Al final de la primera parte de la película, John y Louise se van a Rusia a cubrir la Revolución Bolchevique. Ambos se convierten en autoridades literarias y el mundo escucha lo que ellos escriben. Es en esta parte donde Warren Beatty me hace un regate y me rompe la cintura, porque las hermosas imágenes facturadas por Vittorio Storaro (se llevó el Oscar a la mejor fotografía merecidamente) parecen transformarse en una oda a la Revolución Rusa. No obstante, si algo me queda claro de esta película, es que tanto John como Louise eran unos románticos que se estrellaron contra un sistema, como el comunismo, que es lo más antitético al Romanticismo que hay. Lo más curioso es que, esta parte del filme, que choca más con mis ideales políticos, me parece mejor que la primera parte. Hay que reconocerle a Beatty que, al utilizar dos puntos de vista, quizás haya logrado narrar la historia de la manera más neutral posible. Por otra parte, quizás todo esto lo esté construyendo yo en mi cabeza.

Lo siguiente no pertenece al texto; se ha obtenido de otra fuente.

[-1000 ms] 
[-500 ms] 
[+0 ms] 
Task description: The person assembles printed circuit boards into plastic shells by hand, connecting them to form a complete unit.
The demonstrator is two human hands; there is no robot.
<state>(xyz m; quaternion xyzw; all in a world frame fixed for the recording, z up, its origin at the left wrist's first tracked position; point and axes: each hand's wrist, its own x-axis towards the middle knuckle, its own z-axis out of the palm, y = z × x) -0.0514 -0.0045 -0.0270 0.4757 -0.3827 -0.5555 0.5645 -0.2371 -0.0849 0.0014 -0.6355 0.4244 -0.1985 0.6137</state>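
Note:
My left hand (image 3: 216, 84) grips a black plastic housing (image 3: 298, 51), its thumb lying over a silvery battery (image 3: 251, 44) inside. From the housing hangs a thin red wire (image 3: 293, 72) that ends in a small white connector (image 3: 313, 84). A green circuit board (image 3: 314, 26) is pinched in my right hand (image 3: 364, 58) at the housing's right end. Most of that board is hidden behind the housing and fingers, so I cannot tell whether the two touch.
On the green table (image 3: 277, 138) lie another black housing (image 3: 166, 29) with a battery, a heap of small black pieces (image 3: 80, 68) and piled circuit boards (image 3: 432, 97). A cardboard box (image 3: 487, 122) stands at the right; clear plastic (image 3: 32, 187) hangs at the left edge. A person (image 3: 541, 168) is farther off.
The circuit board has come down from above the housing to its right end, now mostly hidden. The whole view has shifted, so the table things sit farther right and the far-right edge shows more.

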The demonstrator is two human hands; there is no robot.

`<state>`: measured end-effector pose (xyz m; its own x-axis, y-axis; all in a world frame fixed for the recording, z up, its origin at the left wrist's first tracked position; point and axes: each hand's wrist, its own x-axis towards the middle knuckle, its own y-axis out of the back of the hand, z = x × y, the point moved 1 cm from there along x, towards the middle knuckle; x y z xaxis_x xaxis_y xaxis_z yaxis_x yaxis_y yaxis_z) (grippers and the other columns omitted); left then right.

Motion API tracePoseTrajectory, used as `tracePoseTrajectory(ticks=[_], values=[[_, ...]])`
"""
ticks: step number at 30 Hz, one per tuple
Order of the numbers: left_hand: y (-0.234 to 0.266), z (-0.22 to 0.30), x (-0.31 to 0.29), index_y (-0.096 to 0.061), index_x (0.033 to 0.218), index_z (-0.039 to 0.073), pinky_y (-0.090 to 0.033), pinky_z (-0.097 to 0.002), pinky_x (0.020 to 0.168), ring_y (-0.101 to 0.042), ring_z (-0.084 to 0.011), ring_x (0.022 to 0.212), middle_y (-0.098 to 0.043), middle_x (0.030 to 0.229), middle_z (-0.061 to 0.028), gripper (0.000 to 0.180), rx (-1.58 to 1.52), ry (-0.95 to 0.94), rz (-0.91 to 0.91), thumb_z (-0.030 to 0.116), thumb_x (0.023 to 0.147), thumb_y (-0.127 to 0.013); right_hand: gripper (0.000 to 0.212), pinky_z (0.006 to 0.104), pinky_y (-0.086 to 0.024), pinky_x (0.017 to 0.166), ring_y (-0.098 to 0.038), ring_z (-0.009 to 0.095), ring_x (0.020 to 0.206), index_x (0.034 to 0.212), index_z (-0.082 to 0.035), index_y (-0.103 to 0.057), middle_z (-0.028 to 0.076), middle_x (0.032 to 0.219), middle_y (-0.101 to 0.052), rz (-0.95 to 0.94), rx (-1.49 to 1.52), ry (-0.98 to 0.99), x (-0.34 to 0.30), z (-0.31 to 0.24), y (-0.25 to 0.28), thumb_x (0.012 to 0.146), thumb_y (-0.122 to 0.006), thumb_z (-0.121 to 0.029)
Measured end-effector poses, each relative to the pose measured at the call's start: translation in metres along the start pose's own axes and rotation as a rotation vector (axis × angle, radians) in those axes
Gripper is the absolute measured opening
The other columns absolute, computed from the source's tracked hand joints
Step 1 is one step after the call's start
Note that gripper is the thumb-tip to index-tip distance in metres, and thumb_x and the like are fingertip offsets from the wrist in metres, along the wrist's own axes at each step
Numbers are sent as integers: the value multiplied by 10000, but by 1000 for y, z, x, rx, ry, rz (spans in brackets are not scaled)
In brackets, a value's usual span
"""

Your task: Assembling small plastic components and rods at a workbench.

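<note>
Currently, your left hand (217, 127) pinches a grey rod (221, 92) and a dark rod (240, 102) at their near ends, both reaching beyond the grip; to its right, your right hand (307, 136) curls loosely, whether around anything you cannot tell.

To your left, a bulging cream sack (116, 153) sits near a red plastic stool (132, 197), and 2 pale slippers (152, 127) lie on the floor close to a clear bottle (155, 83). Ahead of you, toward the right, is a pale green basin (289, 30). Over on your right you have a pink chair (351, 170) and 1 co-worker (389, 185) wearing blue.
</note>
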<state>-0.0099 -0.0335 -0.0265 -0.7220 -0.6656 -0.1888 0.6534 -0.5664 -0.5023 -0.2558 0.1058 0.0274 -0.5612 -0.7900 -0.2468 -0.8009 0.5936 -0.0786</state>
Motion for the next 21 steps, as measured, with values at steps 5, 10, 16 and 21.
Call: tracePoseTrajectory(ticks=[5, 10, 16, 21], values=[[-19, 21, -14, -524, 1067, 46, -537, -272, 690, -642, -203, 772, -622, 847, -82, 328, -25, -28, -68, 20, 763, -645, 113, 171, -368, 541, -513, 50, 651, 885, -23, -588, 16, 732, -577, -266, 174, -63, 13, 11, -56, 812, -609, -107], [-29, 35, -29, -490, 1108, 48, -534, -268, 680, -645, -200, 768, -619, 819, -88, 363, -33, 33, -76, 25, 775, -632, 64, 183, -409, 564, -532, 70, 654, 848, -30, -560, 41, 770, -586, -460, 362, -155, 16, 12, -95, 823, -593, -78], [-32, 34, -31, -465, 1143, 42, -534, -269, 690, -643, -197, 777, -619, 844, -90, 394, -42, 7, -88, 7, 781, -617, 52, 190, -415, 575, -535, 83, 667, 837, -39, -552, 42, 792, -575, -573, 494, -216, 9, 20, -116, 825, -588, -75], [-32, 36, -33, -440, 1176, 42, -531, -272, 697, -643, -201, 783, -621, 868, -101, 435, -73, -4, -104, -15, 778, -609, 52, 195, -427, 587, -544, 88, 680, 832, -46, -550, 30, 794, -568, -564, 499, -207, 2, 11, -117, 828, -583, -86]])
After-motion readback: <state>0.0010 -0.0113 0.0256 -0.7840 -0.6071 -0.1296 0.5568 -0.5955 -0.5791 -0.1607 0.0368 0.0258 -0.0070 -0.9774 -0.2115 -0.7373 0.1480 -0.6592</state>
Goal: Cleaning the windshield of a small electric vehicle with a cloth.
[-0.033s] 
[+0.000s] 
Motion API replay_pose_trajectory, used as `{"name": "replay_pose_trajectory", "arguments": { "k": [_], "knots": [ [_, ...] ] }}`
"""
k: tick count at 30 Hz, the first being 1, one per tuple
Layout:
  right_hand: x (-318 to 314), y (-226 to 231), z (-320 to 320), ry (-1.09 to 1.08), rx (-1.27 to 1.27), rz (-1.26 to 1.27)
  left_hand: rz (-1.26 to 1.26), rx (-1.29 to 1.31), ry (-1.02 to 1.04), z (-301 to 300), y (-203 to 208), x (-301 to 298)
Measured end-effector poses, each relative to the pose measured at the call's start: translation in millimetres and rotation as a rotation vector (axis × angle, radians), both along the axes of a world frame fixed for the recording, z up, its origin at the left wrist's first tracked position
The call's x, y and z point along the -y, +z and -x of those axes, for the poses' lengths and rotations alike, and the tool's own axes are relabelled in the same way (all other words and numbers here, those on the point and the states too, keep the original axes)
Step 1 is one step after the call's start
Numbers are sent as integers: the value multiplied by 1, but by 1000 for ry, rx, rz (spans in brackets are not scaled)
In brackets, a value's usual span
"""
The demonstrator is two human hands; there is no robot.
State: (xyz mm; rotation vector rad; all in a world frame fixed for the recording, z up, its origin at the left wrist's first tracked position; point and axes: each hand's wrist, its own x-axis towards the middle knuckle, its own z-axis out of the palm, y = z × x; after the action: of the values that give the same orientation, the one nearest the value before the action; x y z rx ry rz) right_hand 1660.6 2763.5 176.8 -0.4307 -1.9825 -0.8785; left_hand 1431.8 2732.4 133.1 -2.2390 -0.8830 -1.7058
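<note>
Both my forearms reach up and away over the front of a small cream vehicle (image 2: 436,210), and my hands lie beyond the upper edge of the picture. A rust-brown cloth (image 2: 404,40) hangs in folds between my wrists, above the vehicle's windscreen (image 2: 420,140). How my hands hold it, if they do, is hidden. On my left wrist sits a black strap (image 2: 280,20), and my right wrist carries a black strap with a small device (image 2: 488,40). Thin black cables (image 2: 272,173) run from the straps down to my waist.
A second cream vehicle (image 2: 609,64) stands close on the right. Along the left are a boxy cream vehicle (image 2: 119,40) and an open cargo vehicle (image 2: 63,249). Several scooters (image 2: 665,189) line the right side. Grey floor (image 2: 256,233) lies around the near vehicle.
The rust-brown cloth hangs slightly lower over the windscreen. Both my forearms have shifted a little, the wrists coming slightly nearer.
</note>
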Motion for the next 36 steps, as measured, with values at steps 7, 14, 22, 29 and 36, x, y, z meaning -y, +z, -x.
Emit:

Con esta obra, Beatty se hizo con el Oscar a mejor director, y creo que gran culpa de ello tiene la diversidad formal del relato. Este es el único largometraje que yo haya visto que combine la ficción y la no ficción de esta manera. Insertar testimonios en la ficción es ya casi una técnica convencional, pero dichos testimonios son siempre ficticios, provenientes del falso documental. En este caso, los testimonios son reales y tampoco es que sigan o guíen los designios de la ficción del largometraje. Es casi como si estuviéramos viendo dos piezas sobre un mismo tema a la vez y fuéramos alternando de una a otra. Así, estamos viendo 3 películas en una (la ficción, fraccionada en dos partes bastante independientes la una de la otra, y la no ficción). Es por eso que la película es excesivamente larga para verla cansado, pero aún así me parece muy recomendable.